Reflections on the Declaration of Independence - Jack Booker
Thomas Jefferson’s 1776 Declaration of Independence declared the ideals of citizens’ natural, inalienable rights of life, liberty, the pursuit of happiness and equality for all. It also detailed specific colonial grievances, established the purpose and principle of self-government, and defined the concept of consent of the governed. But for Jack Booker, an enslaved printer in colonial Virginia, the words of this declaration – words he has just printed in the Gazette – ring hollow. Explore what the Declaration meant to both free and enslaved Virginians. Were the promises of freedom and equality fulfilled?
About Jeremy V. Morris
Morris is an award-winning actor and playwright based in Richmond, Va., and has been performing with the actor-interpreter unit at the Colonial Williamsburg Foundation for seven years. In the Historic Area of Williamsburg, Morris portrays several characters taken right from the records of the 18th century, and even the 19th century as he also portrays Nat Turner for the Colonial Williamsburg Teacher’s Institute. He has also written, co-written, and collaborated on several projects and programs seen across the museum, including “Journey to Redemption,” “His Chosen Master,” and “Created Equal.”
Click below to see additional responses to students’ questions submitted during our February 26 program.

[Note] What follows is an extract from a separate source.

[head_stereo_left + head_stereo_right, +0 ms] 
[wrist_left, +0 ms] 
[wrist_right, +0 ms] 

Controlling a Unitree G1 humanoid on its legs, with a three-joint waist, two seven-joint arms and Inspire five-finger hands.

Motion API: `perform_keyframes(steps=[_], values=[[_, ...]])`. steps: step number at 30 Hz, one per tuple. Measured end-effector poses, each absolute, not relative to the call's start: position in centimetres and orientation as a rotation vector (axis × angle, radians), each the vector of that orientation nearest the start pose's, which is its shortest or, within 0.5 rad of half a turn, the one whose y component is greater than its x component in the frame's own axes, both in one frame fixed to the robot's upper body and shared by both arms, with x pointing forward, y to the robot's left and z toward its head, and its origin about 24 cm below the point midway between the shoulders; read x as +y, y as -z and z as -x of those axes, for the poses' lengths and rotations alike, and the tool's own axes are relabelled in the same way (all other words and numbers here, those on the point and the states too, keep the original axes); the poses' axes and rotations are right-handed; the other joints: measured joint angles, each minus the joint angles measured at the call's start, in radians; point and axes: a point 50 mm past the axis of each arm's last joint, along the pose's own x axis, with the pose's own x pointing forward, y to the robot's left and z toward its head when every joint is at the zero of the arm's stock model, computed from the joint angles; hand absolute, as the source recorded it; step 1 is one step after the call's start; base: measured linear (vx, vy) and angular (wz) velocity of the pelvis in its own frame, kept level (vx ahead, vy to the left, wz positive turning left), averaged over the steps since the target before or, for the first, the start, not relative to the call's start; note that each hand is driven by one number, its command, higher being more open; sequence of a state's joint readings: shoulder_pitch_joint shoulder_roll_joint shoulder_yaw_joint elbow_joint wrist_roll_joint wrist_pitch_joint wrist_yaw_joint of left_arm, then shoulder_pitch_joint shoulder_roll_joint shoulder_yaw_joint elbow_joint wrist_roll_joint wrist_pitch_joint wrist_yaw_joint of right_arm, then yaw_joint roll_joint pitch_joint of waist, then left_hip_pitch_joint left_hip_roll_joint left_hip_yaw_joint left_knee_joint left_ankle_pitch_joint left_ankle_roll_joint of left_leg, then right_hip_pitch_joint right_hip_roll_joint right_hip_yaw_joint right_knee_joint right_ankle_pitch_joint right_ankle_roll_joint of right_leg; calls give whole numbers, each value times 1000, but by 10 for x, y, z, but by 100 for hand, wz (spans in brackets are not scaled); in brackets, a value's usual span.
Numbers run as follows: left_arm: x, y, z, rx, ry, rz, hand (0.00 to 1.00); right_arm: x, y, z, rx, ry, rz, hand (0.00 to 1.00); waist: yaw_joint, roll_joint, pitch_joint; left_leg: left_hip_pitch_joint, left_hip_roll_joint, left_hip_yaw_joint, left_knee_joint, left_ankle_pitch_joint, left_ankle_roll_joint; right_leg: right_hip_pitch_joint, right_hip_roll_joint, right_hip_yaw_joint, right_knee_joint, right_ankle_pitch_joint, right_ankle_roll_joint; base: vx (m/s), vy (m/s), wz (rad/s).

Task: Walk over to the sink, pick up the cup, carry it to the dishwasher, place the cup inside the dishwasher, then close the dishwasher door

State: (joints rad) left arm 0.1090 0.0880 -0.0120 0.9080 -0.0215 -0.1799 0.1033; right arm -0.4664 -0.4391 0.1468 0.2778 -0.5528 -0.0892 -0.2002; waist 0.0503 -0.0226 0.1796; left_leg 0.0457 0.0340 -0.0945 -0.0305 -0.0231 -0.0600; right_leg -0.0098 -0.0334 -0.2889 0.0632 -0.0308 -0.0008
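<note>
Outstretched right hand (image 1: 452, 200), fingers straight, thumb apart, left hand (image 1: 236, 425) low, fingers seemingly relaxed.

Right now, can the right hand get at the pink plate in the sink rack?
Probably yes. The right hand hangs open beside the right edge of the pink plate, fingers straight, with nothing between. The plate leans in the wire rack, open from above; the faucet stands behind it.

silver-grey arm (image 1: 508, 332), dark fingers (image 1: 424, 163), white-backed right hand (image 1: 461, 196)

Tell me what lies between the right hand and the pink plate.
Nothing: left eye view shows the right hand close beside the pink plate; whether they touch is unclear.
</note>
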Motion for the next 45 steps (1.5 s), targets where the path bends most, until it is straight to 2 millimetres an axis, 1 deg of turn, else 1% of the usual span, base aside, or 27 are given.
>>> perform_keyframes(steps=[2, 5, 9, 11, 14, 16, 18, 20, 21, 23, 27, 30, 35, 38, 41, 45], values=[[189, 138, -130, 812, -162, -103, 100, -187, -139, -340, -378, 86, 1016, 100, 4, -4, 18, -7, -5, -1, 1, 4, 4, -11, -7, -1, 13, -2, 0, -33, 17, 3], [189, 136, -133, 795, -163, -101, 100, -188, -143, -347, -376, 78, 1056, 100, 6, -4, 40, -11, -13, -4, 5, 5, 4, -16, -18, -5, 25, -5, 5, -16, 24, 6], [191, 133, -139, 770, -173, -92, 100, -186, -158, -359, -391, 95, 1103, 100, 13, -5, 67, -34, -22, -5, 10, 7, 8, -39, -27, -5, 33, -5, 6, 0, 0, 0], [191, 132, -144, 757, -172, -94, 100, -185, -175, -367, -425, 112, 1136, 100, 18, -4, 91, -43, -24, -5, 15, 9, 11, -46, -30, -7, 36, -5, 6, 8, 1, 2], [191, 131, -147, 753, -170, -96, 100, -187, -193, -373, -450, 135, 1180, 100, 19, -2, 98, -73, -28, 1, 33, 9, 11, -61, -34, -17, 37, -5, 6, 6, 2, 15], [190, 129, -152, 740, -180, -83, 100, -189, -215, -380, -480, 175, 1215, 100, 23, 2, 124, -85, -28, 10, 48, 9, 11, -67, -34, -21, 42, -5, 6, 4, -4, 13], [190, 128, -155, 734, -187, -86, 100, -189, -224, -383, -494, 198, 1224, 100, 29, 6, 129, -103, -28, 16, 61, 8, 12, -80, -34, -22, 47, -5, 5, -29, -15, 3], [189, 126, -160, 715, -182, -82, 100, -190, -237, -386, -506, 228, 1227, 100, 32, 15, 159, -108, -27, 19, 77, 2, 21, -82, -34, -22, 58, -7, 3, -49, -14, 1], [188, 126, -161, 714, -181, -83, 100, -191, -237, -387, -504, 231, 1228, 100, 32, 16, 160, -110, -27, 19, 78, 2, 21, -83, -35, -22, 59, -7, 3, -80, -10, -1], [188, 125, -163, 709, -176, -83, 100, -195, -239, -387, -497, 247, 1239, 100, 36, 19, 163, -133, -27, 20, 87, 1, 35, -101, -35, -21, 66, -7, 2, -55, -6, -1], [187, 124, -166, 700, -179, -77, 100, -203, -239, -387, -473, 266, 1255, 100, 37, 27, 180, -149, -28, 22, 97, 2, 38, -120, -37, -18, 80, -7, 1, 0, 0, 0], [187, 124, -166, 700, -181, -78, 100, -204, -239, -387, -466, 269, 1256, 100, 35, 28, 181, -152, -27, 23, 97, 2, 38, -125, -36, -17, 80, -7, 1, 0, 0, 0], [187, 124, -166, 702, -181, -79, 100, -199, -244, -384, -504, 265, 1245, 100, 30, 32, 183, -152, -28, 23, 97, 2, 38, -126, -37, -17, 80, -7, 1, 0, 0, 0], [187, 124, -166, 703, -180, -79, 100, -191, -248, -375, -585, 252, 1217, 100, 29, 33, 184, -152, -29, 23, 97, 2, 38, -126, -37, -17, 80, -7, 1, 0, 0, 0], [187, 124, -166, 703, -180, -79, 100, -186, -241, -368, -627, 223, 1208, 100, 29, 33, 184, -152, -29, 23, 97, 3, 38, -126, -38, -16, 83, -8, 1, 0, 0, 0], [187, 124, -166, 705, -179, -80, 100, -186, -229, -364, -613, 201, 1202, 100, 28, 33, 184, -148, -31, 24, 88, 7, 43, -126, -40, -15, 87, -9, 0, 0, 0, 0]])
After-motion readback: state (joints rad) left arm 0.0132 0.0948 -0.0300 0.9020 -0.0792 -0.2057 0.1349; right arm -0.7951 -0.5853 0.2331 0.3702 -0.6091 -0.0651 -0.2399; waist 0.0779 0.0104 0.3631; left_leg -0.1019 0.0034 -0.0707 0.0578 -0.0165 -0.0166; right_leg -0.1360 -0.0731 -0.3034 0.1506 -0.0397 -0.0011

Suggested Classroom Activities
A. Created Equal
The Declaration of Independence asserts that ‘all men are created equal’ and are endowed with certain unalienable rights – “life, liberty and the pursuit of happiness.” When those words were written, over 52 percent of Williamsburg’s population was enslaved. This is a special release of “Created Equal,” a museum theatre exploration of African American perspectives on the Declaration, the revolutions it inspired, and the ongoing struggle for equality and freedom in America. It first premiered live on stage at Colonial Williamsburg on July 4th, 2019.
B. Freedom for All?
Discuss the Declaration of Independence. Who was left out when our Founders discussed rights and freedom? Watch Amanda Gorman, Youth Poet Laureate perform her Independence Day poem. Ask students to write their own Independence Day poem and recite it as if performing as the Poet Laureate.
C. Founding Documents
Americans are constantly trying to balance the values they hold as essential to the republic. The four value tensions—Freedom vs. Equality, Unity vs. Diversity, Private Wealth vs. Common Wealth, and Law vs. Ethics—can be found in every period of American history. Which value is favored in each pair shifts over time, as does Americans’ interpretation of each value. In this activity, students analyze six founding and defining documents from United States history using the pattern of value tensions.
D. The Declaration of Independence: In Our Own Words
This lesson is best used after a unit covering the colonies’ reasons for declaring independence. In this lesson, students will translate the Declaration of Independence into modern language. They will consider how the Declaration is still being used today and will discuss the relevance of the document on modern life.
E. Declaring Independence Again and Again!
In this lesson, students explore the core democratic values that have endured since the Declaration was issued in 1776. What are these core values? What is their relationship to the founding of our nation? How have the concrete meanings we attach to these founding principles changed over time? By analyzing the Declaration as a primary source and founding document, and then comparing it to other documents that have echoed its key principles, we can come to understand how citizens have employed these core principles to drive change.